SQL join help needed

joblo37pam · Jun 21, 2009

I'm self-taught in SQL, so please forgive the crudeness of what I'm trying to do.

I manage an asp.net app with a MS SQL 2005 database that is used to enter event registrations for an organization I belong to. Each entry becomes a new row in the database, and that all works great. The only problem I'm having is building a report that does what i want it to. Some of the events require a partner, so when an entry for those events is made, the contestant is asked to enter their partner's name so that they can be matched together later. This is where the problem comes in.
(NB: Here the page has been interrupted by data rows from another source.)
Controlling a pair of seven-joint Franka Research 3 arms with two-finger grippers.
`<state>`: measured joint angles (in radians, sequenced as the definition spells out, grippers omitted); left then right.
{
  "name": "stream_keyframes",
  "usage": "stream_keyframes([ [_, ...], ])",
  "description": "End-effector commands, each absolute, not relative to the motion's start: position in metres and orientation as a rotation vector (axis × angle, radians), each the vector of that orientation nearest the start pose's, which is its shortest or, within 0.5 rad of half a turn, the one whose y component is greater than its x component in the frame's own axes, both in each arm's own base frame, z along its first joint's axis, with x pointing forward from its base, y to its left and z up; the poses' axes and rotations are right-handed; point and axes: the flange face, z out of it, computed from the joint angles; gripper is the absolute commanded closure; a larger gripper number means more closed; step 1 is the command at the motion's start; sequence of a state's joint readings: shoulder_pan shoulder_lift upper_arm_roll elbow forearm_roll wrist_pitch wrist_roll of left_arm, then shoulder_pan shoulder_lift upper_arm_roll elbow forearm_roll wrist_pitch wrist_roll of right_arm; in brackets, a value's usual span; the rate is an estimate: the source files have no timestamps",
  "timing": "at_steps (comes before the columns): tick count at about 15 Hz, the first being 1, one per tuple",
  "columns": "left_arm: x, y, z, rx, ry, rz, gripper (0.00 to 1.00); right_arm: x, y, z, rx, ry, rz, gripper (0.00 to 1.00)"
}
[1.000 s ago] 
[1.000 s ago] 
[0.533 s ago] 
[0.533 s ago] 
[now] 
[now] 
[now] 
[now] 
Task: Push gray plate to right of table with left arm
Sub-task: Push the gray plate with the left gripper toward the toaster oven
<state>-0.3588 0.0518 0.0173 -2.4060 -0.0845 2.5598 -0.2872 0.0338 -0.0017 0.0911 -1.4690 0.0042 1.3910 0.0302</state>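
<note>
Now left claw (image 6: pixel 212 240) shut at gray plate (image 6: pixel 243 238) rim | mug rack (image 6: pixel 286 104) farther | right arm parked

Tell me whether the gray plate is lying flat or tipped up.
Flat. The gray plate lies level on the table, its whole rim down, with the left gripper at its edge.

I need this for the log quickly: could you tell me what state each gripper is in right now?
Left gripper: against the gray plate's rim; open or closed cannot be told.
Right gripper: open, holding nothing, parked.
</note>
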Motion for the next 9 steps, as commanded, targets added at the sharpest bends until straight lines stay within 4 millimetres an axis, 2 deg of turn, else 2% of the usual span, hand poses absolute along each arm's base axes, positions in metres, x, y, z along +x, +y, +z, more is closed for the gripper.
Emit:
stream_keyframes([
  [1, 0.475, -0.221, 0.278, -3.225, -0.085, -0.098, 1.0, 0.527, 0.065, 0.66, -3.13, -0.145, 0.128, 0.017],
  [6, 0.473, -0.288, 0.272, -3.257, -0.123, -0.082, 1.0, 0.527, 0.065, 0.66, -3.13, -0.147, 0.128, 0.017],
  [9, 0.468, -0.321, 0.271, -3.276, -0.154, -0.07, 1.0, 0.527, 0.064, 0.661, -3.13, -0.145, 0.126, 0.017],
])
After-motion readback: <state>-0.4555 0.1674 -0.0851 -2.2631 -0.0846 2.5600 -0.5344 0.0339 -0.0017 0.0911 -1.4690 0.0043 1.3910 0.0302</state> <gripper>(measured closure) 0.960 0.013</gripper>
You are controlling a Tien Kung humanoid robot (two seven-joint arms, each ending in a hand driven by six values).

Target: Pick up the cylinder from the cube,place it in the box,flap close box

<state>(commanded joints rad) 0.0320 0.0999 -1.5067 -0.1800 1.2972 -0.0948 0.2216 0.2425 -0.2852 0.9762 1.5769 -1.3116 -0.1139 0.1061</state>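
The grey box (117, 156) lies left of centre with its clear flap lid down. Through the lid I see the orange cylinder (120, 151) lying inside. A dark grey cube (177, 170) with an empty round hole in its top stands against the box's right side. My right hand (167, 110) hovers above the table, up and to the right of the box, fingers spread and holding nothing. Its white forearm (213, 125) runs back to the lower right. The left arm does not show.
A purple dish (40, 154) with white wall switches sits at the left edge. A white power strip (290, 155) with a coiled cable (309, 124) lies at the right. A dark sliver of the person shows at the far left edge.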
Since the contestant's own name is separated into first and last name fields (ContFirstName, ContLastName), but they enter their partners name in a single field (PartnerName), it is difficult to programatically match the partners entries together. I have come up with a query that will basically do what I want as long as the contestant spells their own name the same way that their partner does, but am having a hard time trying to get the mispelled ones matched. Here is what I have:

Code:

SELECT parent.PartnerName, child.FirstName + child.Lastname FROM Entries as parent LEFT JOIN Entries as child ON (rtrim(parent.partnername)) = (rtrim(child.FirstName) + ' ' + rtrim(child.LastName))

I understood LEFT JOIN would return all of the columns in the left table, even if there isn't a match in the right table. That isn't happening for some reason. Currently, there are 38 entries in the table for a partner event, but this query only returns the 32 that are spelled correctly and ignores the rest. Even if I could get the query to return a null or empty string if it doesn't find a match, I could work with that in the asp code. I just can't seem to figure out why the left join isn't returning all of the rows.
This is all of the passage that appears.